Комсомольский комитет - страница 7

стр.

— Пьют у вас, — сказал Игорь.

— Вот-вот, — хмуро согласился Русаков. — Заработки у нас хорошие. Он напьется, а на другой день опаздывает или прогуливает.

Что заработки на заводе хорошие, Игорь смог понять по добротным и большим, большей частью индивидуальным домам рабочих. Лес в Павловском районе дешевый, лесу много. Русаков, хоть и говорил он очень резко, уже чем-то понравился Игорю. Иван Пахомович плечистый, грузный. Седые волосы Русакова были когда-то курчавыми, сейчас они ерошатся на голове. Крупное лицо точно слеплено наскоро быстрыми, но уверенными и смелыми бросками. Длинный горбатый нос, серые требовательные глаза. В манере говорить и в движениях было что-то грубоватое, но размашистое, русское.

— Молодые рабочие пьют потому, что им больше нечем заняться на досуге, ведь в кино каждый день не пойдешь, а танцы… ведь это не может быть настоящей радостью, Иван Пахомович! — осторожно заметил он.

— Конечно. Скучно у нас, — согласился директор, но откровенно и весело усмехнулся.

«К чему эта усмешка?» — подумал Игорь. Но вдруг понял: директор умен и простые вещи объяснять ему не нужно.

— Ведь до последнего времени завод план выполнял, значит директорский фонд у вас есть, — уверенно сказал Соболев.

— Есть такой фонд.

— На культинвентарь и спортинвентарь денег выделить сможете?

Директор расхохотался.

— Вы, молодой человек, любите быка за рога брать.

Он помолчал, по-новому, доброжелательно разглядывая Игоря. Развел руками:

— Но только фонд уже распределен. И не такой уж я ему хозяин, есть совет…

Игорь терпеливо продолжал убеждать. Возможно, трудно, но на такое дело всегда нужно выкроить деньги — ведь это тоже шаг к ликвидации брака. Дипломатично Игорь добавил: он видит, что товарищ Русаков хорошо понимает серьезность воспитательной работы. Особенно в здешних условиях, вдали от города.

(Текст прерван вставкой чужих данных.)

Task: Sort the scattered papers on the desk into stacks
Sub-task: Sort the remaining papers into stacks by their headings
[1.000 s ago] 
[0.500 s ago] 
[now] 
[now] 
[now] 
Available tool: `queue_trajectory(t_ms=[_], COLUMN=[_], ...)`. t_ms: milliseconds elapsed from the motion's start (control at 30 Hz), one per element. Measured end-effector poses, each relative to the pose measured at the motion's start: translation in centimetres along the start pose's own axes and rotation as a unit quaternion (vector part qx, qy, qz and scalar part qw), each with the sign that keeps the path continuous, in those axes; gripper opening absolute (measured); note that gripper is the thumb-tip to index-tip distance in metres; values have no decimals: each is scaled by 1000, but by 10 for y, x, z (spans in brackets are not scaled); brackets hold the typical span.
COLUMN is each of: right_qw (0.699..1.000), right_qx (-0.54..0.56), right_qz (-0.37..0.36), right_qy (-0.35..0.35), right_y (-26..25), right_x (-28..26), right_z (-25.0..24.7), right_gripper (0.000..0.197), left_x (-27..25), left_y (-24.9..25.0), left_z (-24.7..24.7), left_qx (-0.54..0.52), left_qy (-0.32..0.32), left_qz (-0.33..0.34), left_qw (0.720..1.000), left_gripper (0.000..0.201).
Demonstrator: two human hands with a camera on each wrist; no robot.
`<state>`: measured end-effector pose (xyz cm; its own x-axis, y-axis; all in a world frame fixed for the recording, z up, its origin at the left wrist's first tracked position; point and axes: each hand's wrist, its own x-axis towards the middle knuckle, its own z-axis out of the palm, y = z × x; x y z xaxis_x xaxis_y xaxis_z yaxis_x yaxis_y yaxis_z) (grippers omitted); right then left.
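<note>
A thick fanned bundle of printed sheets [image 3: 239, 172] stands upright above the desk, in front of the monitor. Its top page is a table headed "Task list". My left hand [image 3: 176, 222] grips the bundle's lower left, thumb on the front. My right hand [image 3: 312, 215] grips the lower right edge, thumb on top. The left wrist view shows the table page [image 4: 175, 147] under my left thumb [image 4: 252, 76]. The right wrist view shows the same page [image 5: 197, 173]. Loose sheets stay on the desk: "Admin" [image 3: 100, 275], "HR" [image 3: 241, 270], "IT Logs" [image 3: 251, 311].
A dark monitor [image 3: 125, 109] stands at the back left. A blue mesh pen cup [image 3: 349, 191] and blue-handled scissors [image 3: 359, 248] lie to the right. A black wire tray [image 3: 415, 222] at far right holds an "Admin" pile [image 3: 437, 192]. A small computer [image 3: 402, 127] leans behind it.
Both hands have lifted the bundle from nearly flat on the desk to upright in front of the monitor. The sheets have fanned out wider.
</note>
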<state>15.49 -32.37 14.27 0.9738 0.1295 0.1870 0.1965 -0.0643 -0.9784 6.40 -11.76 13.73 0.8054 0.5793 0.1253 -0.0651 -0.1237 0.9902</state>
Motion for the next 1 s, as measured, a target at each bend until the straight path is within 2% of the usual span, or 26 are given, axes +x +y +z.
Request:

Наконец Русаков сказал, что даст пять тысяч рублей. И тут же написал записку в бухгалтерию.

— Согласится ли бухгалтер? — недоверчиво заметил Куренков.

— Договоримся, договоримся, — усмехнулся Русаков, снова потянув пиджак за лацканы, и многозначительно посмотрел на своего комсорга.

— Еще есть вопрос. — Игорь предупредил, что он несколько уклонится от заводских нужд, и рассказал все, что знал о рабочих строительства: об организации и оплате труда на стройке, о двадцатом общежитии за рекой. Соболев уверен, что директор завода не может безразлично отнестись к людям, с которыми сталкивается заводская молодежь.

Русаков хмыкнул и потянулся к телефонному пульту с разноцветными лампочками, что был слева от него на овальном столике.

— Начальника УНР мне, Костоломова, — загудел он в трубку. — Здравствуй, Прокофий Фомич… Ты, кажется, приглашал меня в двадцатое общежитие?.. Не приглашал? Хм…

Костоломов, очевидно, никогда не собирался делать этого. Русаков озорно, по-мальчишески разыгрывал его, с нарочитым сожалением продолжая:

— Хм… Не приглашал? А я так думал, ты приглашал, да я… Склероз у меня, понимаешь, склероз вот, врачи говорят. Я и забыл. Ну, так подходи, сейчас поедем.

Они встретились на крыльце заводоуправления. Костоломов тучностью и ростом немного уступал Русакову, у него широкое, некрасивое и очень усталое лицо. Костоломов прежде руководил большим строительством в Сибири, но провинился и был переведен в Озерную.

Игорь понимал, что Костоломов послушался бы не всякого, но у Русакова был слишком большой авторитет в поселке.

Куренков ушел домой, потому что в новенькой, сияющей директорской «Победе» поместиться всем было трудно, а Русаков сказал шоферу, чтобы он заехал еще за секретарем строительной комсомольской организации.

— Значит, я домой, — с удовольствием сказал Павел, прощаясь с Игорем возле дверцы машины. — Ты заходи к нам, хорошо? Заходи обязательно!

От завода до окраины поселка, где расположилось общежитие, не меньше двух километров. Машина, попрыгав на дощатом мосту, остановилась за рекой, у приземистого барака. В неуютной и огромной, почти в половину барака, комнате стояли койки, облупившиеся — когда-то они были выкрашены масляной краской. Посредине комнаты возле щедро усыпанного хлебными крошками стола с шумом сгрудились ребята и девчата. Шум потасовки и крики были слышны еще в коридоре.